Gli sguardi della paziente e dell'infermiera fissavano l'obiettivo del cellulare, tenuto in mano da chi indossava il camice verde.

Un momento di serenità, forse, dopo un intervento eseguito al Santissima Trinità. Ma la successiva pubblicazione di quell'immagine su Facebook aveva portato quello scatto all'attenzione generale. Centinaia di persone avevano visto la ragazza, le sue condizioni e la stanza nella quale era ricoverata.

Una parente della giovane aveva protestato, e allora i dirigenti del presidio sanitario (fino a quel momento all'oscuro) avevano reagito. Terminato il contratto, il rapporto tra l'ospedale e l'incauta fotografa non era stato prorogato.

Nessuna denuncia né alcun procedimento penale però: la diretta interessata non aveva battuto ciglio e chi aveva sollevato il problema non era andata oltre le lamentele.
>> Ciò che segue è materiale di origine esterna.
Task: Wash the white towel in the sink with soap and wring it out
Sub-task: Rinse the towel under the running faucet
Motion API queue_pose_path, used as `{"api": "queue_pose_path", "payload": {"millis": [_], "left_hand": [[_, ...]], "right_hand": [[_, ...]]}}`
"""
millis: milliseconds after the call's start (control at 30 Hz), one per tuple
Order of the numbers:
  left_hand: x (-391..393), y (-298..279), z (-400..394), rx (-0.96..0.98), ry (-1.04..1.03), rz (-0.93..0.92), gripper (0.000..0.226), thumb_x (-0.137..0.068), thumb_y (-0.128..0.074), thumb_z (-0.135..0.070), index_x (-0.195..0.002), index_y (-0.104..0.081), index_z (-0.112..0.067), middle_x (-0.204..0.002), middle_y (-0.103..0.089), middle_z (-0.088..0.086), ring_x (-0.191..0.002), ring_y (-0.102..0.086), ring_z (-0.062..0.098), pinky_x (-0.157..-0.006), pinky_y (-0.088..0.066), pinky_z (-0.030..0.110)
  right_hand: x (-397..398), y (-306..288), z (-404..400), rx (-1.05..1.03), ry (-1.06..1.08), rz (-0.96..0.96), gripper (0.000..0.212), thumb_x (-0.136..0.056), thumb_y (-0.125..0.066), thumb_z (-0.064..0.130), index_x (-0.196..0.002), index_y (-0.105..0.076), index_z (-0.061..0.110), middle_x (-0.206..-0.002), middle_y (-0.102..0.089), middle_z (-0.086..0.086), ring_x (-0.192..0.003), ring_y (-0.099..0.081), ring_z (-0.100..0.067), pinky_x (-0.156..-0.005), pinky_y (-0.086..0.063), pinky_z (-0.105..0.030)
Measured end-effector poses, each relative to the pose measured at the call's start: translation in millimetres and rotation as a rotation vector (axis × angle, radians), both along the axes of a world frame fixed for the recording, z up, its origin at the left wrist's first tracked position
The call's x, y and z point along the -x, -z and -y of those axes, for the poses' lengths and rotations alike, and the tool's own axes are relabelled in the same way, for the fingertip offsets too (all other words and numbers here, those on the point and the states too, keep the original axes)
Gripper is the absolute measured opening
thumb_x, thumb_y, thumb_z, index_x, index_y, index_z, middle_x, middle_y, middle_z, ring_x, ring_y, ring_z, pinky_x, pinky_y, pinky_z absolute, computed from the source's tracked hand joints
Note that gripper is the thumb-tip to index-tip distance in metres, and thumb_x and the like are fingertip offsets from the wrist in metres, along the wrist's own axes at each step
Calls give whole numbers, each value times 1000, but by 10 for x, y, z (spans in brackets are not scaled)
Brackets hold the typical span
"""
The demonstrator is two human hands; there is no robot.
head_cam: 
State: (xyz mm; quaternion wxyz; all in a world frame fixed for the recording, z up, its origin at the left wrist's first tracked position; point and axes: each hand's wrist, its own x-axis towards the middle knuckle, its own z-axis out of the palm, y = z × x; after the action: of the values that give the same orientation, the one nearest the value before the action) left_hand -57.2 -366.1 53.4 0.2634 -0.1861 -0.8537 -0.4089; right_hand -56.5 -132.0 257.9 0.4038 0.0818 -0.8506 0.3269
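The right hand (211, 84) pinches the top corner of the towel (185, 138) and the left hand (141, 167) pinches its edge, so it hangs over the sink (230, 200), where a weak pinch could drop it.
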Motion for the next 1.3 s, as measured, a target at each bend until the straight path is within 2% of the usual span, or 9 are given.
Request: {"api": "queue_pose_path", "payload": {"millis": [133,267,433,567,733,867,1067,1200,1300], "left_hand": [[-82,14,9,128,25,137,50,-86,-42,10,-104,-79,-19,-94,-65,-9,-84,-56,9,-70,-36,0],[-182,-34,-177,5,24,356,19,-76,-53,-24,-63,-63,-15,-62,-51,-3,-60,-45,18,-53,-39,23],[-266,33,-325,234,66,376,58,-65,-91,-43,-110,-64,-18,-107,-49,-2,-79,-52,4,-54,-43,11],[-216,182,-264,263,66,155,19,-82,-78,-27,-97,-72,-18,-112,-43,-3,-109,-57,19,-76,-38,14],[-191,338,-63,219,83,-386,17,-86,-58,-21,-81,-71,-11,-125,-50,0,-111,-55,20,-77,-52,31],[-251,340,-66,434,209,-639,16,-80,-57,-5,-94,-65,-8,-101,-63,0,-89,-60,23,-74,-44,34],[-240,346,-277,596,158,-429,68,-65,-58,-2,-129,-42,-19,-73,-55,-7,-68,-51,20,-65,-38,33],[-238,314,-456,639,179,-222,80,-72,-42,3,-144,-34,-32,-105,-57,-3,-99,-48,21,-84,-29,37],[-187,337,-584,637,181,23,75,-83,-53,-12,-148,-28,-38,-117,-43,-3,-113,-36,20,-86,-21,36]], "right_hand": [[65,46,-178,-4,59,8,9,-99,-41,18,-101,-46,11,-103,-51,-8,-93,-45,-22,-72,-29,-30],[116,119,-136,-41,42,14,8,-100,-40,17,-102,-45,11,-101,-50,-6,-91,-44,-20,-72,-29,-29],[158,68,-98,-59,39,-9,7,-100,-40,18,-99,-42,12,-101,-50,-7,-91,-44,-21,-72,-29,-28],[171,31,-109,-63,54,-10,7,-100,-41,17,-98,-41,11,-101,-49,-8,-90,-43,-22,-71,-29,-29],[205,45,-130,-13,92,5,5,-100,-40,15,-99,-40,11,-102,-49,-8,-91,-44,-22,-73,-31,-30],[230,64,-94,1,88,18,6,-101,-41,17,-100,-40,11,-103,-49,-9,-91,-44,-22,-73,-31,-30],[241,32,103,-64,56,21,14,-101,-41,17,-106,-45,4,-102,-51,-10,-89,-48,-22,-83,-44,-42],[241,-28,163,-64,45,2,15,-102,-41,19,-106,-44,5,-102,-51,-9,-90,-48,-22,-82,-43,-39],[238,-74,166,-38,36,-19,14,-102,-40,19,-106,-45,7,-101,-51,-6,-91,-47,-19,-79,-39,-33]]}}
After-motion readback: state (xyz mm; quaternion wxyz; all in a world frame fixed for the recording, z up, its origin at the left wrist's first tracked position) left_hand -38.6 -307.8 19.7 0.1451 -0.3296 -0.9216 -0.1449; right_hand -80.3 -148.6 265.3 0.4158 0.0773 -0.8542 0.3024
Senza querela diparte, non si poteva procedere.

IL MINISTERO - La vicenda e il suo sviluppo sono indicativi di quanto sia semplice superare il sottile confine tra il rispetto della privacy delle persone e la semplice volontà, magari, di rendere meno difficile una degenza.

E spiega bene anche perché, dopo alcuni episodi più eclatanti a livello nazionale, il 29 marzo il ministero della Salute abbia deciso di inviare una circolare alla Federazione degli ordini dei medici, al collegio degli infermieri e ai rappresentanti di ostetriche e tecnici di radiologia chiarendo che foto o selfie scattati sul luogo di lavoro e poi postati sui social network possono diventare una giusta causa di licenziamento.

Basta con gli scatti in sala operatoria, davanti alle barelle e ai pazienti, stop alle immagini che riprendono addominali (il recente caso del medico specializzando in ortopedia a Bari, che ha spinto il ministero a mandare la nota) e a volte anche gestacci.

Fino al caso, a gennaio, di alcuni camici bianchi che a Perugia si sono ritratti con un uomo appena operato (e morto dopo alcuni giorni).

"Per un medico che ha prestato giuramento professionale è inaudito realizzare simili comportamenti", il commento di Roberta Chersevani, presidentessa della Federazione nazionale degli ordini dei medici, nel comunicato con cui ha richiamato la categoria al rispetto della deontologia.

Pochi giorni fa era stato lo stesso ministero della Salute a diramare una circolare "anti-selfie" per contrastare il fenomeno.